» **Description of the task**
From the data below, restate every line word for word.
===
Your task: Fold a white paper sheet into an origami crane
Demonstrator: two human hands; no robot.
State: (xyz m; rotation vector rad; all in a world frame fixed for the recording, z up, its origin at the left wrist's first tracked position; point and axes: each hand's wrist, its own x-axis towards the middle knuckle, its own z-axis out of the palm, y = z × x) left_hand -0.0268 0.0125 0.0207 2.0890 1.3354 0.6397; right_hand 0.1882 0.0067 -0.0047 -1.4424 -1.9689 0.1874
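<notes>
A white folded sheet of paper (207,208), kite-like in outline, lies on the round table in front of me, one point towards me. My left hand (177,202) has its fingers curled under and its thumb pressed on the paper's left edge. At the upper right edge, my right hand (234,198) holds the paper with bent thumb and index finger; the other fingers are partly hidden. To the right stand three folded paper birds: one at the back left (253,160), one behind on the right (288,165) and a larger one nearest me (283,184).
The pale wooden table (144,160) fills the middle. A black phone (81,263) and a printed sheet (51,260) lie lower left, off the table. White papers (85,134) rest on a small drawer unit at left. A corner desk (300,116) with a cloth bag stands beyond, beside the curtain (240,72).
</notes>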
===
» **Output of the task**
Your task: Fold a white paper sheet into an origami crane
Demonstrator: two human hands; no robot.
State: (xyz m; rotation vector rad; all in a world frame fixed for the recording, z up, its origin at the left wrist's first tracked position; point and axes: each hand's wrist, its own x-axis towards the middle knuckle, its own z-axis out of the palm, y = z × x) left_hand -0.0268 0.0125 0.0207 2.0890 1.3354 0.6397; right_hand 0.1882 0.0067 -0.0047 -1.4424 -1.9689 0.1874
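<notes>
A white folded sheet of paper (207,208), kite-like in outline, lies on the round table in front of me, one point towards me. My left hand (177,202) has its fingers curled under and its thumb pressed on the paper's left edge. At the upper right edge, my right hand (234,198) holds the paper with bent thumb and index finger; the other fingers are partly hidden. To the right stand three folded paper birds: one at the back left (253,160), one behind on the right (288,165) and a larger one nearest me (283,184).
The pale wooden table (144,160) fills the middle. A black phone (81,263) and a printed sheet (51,260) lie lower left, off the table. White papers (85,134) rest on a small drawer unit at left. A corner desk (300,116) with a cloth bag stands beyond, beside the curtain (240,72).
</notes>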

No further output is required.